Bien que les marqueurs moléculaires puissent être très utiles pour éclairer les politiques de lutte contre le paludisme, les exemples d’applications concrètes restent rares. Une partie du problème vient de l’absence de mécanismes permettant de partager significativement et en temps utile des données moléculaires entre les chercheurs, les programmes nationaux de lutte contre le paludisme et les décideurs.
Pour renforcer la valeur pratique des marqueurs de résistance en santé publique, le module Moléculaire du réseau WWARN vise à :
• Faciliter la communication de l’information sur les marqueurs moléculaires auprès des non-scientifiques en fournissant des outils de présentation et d’analyse des données.
• Fournir des informations récapitulatives à jour sur les marqueurs moléculaires au niveau régional et national.
• Partager les outils du réseau WWARN avec les programmes nationaux de lutte contre le paludisme et les décideurs.
• Sensibiliser davantage à l’utilité des marqueurs moléculaires dans l’étude de la résistance aux antipaludiques.

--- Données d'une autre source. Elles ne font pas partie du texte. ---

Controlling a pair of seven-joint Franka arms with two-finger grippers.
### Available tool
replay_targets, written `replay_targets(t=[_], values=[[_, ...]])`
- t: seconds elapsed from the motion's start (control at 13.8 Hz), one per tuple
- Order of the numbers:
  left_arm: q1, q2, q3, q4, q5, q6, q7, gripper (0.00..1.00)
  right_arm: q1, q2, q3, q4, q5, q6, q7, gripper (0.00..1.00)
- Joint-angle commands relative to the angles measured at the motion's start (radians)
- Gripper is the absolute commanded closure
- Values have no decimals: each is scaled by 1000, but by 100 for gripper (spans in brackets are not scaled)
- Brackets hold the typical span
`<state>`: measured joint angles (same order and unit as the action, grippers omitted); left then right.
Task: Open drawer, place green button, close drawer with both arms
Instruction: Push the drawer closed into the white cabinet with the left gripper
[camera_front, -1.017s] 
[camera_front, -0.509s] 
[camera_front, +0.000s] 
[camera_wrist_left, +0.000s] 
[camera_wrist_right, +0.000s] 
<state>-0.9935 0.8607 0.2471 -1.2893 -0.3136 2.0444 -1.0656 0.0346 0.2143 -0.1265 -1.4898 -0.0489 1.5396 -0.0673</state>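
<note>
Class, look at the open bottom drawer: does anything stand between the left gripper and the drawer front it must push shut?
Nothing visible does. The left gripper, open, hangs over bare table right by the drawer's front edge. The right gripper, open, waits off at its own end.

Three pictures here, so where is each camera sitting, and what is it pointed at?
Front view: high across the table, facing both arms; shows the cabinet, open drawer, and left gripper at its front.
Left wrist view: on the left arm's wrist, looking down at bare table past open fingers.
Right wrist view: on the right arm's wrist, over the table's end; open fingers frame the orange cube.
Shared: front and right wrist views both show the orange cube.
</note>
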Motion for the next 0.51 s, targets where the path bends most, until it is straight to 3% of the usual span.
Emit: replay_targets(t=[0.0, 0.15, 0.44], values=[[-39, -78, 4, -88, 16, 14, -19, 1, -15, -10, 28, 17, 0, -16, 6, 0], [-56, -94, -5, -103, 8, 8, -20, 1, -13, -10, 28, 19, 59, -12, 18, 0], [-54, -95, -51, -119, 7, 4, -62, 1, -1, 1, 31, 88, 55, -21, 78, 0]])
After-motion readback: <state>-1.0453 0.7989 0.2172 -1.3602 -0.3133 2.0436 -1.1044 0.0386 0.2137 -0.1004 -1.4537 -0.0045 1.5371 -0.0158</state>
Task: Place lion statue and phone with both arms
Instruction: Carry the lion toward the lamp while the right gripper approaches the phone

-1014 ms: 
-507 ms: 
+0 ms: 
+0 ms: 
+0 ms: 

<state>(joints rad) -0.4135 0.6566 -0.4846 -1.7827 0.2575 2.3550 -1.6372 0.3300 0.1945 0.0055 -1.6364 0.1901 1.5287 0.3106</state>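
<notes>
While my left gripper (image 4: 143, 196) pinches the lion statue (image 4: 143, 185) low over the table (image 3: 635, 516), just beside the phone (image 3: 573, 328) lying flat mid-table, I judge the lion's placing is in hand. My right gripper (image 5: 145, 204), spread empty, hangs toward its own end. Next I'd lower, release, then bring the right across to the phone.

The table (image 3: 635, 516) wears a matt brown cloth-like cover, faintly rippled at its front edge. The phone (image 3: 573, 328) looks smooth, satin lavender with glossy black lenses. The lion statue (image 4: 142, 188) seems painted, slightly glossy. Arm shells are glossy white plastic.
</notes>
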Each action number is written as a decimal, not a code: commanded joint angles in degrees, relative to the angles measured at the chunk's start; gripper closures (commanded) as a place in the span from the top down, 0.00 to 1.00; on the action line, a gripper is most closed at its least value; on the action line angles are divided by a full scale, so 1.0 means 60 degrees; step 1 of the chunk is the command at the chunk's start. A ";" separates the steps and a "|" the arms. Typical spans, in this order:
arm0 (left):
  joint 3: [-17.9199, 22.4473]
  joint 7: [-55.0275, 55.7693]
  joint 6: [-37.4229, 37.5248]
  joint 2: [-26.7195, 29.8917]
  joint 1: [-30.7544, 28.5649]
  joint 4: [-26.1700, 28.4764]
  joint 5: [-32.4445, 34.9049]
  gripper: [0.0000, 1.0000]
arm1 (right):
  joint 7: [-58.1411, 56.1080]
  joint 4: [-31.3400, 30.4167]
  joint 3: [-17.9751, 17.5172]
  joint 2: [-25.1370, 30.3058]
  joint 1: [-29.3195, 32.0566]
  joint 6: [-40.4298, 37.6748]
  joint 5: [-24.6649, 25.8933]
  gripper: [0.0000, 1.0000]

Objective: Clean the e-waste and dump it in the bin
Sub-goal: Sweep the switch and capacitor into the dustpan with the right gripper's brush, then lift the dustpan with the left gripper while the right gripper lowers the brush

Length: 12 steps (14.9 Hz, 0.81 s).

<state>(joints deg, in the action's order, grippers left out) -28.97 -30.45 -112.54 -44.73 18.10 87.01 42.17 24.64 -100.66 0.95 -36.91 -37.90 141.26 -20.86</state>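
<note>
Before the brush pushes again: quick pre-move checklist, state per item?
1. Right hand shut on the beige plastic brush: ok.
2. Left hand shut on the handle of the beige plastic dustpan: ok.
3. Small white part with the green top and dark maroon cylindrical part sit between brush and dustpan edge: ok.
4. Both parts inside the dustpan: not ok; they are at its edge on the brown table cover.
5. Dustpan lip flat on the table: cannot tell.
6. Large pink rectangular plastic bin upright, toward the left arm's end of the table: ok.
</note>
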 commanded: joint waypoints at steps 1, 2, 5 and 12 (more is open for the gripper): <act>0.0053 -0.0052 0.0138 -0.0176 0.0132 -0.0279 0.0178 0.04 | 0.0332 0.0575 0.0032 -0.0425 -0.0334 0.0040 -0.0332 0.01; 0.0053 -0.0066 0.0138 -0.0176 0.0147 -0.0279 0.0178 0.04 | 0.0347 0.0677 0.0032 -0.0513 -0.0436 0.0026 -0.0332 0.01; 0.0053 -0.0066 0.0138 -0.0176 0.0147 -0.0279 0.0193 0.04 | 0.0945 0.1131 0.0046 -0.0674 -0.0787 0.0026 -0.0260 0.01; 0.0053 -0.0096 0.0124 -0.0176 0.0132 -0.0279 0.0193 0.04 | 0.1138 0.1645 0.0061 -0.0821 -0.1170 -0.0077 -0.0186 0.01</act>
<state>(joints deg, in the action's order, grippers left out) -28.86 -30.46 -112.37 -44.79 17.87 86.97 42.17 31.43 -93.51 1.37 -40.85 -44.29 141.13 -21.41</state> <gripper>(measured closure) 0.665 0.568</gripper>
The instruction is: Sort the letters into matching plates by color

Les marqueurs moléculaires en action
Au Mali
Une démonstration de l’application de surveillance moléculaire en santé publique a été faite au Mali (Djimde et al, 2004), où une épidémie de paludisme s’est produite dans une région ayant des infrastructures limitées et en proie à des troubles en 1999. Une équipe d’étude de l'épidémie a recueilli des échantillons sanguins sur du papier filtre prélevés chez des patients dans la région touchée et a analysé leurs marqueurs moléculaires dans les quelques jours qui ont suivi. Les analyses moléculaires ont révélé un taux élevé inattendu de prévalence de résistance à la chloroquine, mais pas à l’association sulfadoxine/pyriméthamine (SP) (Fansidar). Sur la base de ces résultats, la chloroquine, le traitement de première intention à l’époque, a été remplacée avec succès par la SP. Comme les marqueurs moléculaires de résistance ont été évalués en temps réel, la population a été traitée efficacement par un médicament approprié.
En Tanzanie
Un traitement de première intention de remplacement de la chloroquine en échec thérapeutique était nécessaire depuis la fin des années 1990. Les marqueurs moléculaires de résistance à la SP ont été examinés dans plusieurs centres dans tout le pays afin de déterminer l’efficacité potentielle de la SP, si un traitement par cette association devait être mis en place (Mugittu et al, 2004). Les investigateurs ont trouvé que la SP serait plus efficace que la chloroquine à court terme, mais la prévalence initiale des marqueurs moléculaires indiquait que son efficacité serait bientôt compromise par une résistance croissante. Par conséquent, le ministère de la santé a adopté la SP comme le meilleur traitement temporaire disponible, mais en continuant à chercher activement un autre traitement et a fini par passer à l’association artéméther-luméfantrine.